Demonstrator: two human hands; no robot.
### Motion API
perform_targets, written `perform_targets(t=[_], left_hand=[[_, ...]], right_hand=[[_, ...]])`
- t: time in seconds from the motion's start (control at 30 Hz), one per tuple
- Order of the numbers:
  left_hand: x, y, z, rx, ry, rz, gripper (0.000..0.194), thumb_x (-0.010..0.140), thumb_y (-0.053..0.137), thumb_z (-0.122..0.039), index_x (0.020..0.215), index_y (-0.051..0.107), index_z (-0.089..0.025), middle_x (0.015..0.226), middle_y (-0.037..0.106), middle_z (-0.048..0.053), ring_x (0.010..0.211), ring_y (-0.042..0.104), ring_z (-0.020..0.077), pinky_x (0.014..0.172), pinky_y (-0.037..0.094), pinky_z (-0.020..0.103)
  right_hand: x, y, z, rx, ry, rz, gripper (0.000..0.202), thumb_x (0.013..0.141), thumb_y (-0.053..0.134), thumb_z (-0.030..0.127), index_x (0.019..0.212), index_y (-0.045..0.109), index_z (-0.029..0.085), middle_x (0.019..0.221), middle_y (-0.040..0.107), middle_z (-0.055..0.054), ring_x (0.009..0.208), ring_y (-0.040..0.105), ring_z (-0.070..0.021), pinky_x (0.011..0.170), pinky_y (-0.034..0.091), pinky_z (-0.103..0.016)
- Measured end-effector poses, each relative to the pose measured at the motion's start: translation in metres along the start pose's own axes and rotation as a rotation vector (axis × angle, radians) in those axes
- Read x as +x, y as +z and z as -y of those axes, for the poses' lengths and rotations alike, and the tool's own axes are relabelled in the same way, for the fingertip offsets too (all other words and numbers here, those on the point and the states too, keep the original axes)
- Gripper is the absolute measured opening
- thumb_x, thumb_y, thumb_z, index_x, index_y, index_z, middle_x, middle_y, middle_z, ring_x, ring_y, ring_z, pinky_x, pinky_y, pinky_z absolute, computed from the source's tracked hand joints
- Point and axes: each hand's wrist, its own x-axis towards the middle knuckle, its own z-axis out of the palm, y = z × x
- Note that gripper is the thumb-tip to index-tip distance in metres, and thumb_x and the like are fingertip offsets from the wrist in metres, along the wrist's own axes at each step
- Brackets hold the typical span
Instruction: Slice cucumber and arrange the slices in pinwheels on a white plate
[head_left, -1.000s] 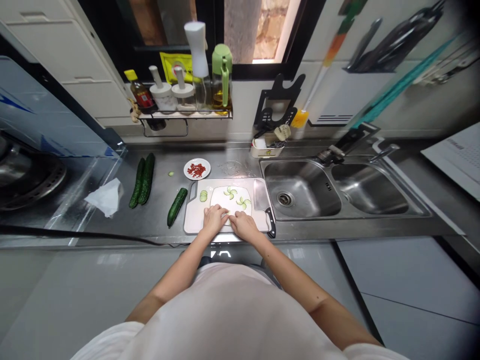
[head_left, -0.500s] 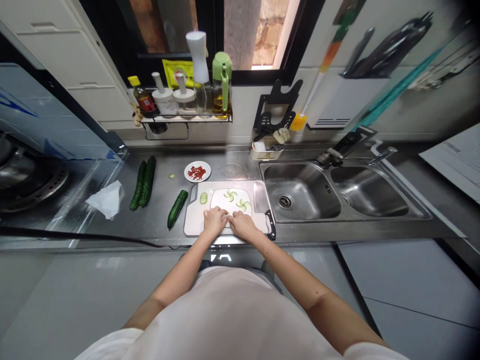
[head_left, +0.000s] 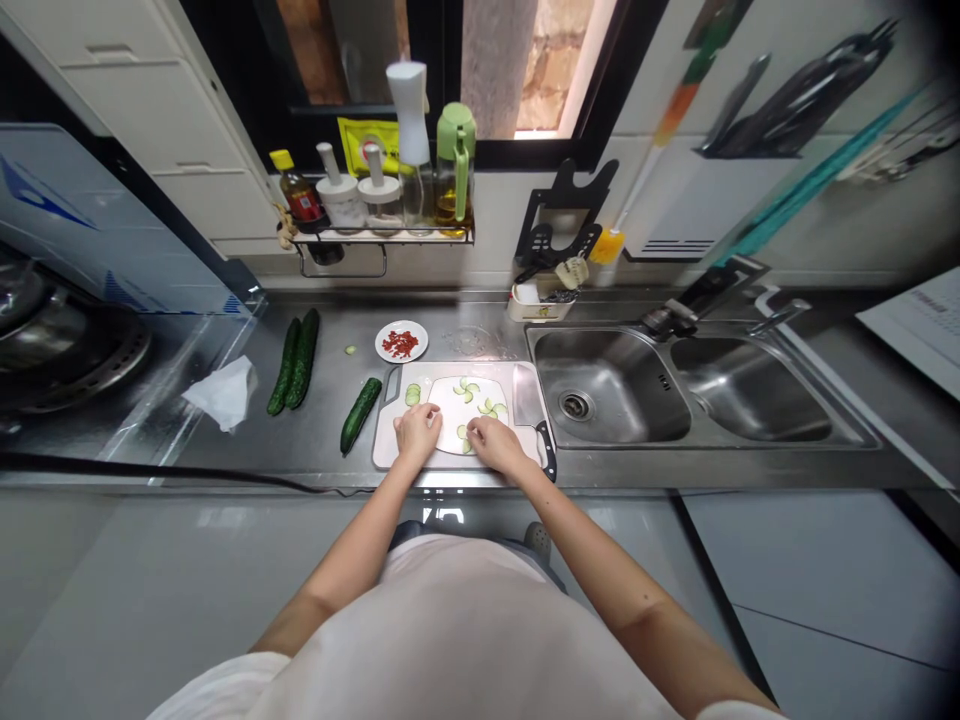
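Observation:
A white plate (head_left: 448,405) lies on a pale cutting board (head_left: 385,440). Curved pieces of cucumber form two pinwheel shapes on it, one at the top (head_left: 466,390) and one at the right (head_left: 492,409). My right hand (head_left: 493,442) has its fingertips pinched at a cucumber slice (head_left: 462,433) low on the plate. At the plate's left edge, my left hand (head_left: 418,432) is loosely curled with thumb and fingers apart, and nothing shows in it. Just above that hand is a small stack of cucumber slices (head_left: 412,394). A cleaver (head_left: 527,393) lies along the board's right side.
A whole-looking cucumber (head_left: 360,415) lies left of the board, with two more cucumbers (head_left: 294,360) farther left. Behind the board stands a small plate of chopped red pieces (head_left: 401,342). A white cloth (head_left: 225,392) is at left; a double sink (head_left: 611,385) at right.
My hands were together over the lower plate and have parted. The left hand has drawn back left, while the right stays at the plate, uncovering cucumber pieces there. The view has shifted slightly.

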Motion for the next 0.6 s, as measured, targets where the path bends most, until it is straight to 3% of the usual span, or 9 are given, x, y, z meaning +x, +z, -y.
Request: perform_targets(t=[0.17, 0.3, 0.43, 0.6], left_hand=[[0.017, -0.008, 0.018, -0.007, -0.196, -0.105, 0.025, 0.086, 0.051, -0.033, 0.104, 0.065, -0.027, 0.102, 0.069, 0.006, 0.099, 0.06, 0.0243, 0.088, 0.035, 0.038], [0.028, -0.009, 0.026, 0.033, -0.312, -0.139, 0.036, 0.082, 0.055, -0.04, 0.114, 0.061, -0.024, 0.105, 0.069, 0.01, 0.101, 0.06, 0.0295, 0.089, 0.035, 0.043], [0.035, -0.006, 0.029, 0.084, -0.348, -0.144, 0.04, 0.081, 0.056, -0.046, 0.111, 0.061, -0.021, 0.113, 0.066, 0.015, 0.106, 0.058, 0.0335, 0.091, 0.033, 0.048], [0.038, -0.005, 0.028, 0.082, -0.36, -0.128, 0.034, 0.081, 0.054, -0.044, 0.105, 0.062, -0.022, 0.113, 0.065, 0.013, 0.108, 0.057, 0.0333, 0.092, 0.032, 0.047]], right_hand=[[-0.004, -0.002, -0.004, 0.095, 0.007, -0.064, 0.023, 0.094, 0.042, 0.022, 0.099, 0.064, 0.018, 0.101, 0.065, -0.007, 0.087, 0.056, -0.0146, 0.073, 0.037, -0.023], [-0.006, -0.001, -0.005, 0.139, 0.001, -0.089, 0.023, 0.093, 0.042, 0.022, 0.098, 0.064, 0.018, 0.098, 0.065, -0.006, 0.086, 0.056, -0.015, 0.075, 0.038, -0.023], [-0.006, 0.001, -0.006, 0.165, -0.001, -0.105, 0.025, 0.093, 0.04, 0.022, 0.096, 0.064, 0.018, 0.095, 0.065, -0.005, 0.085, 0.056, -0.0153, 0.074, 0.038, -0.023], [-0.01, 0.003, -0.01, 0.176, -0.002, -0.117, 0.025, 0.094, 0.04, 0.024, 0.094, 0.065, 0.018, 0.094, 0.066, -0.006, 0.085, 0.056, -0.0156, 0.073, 0.037, -0.023]])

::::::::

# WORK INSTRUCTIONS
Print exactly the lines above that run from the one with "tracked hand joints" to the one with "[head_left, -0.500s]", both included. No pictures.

# SOLUTION
- thumb_x, thumb_y, thumb_z, index_x, index_y, index_z, middle_x, middle_y, middle_z, ring_x, ring_y, ring_z, pinky_x, pinky_y, pinky_z absolute, computed from the source's tracked hand joints
- Point and axes: each hand's wrist, its own x-axis towards the middle knuckle, its own z-axis out of the palm, y = z × x
- Note that gripper is the thumb-tip to index-tip distance in metres, and thumb_x and the like are fingertip offsets from the wrist in metres, along the wrist's own axes at each step
- Brackets hold the typical span
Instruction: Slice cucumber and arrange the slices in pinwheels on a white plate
[head_left, -1.000s] 
[head_left, -0.500s] 

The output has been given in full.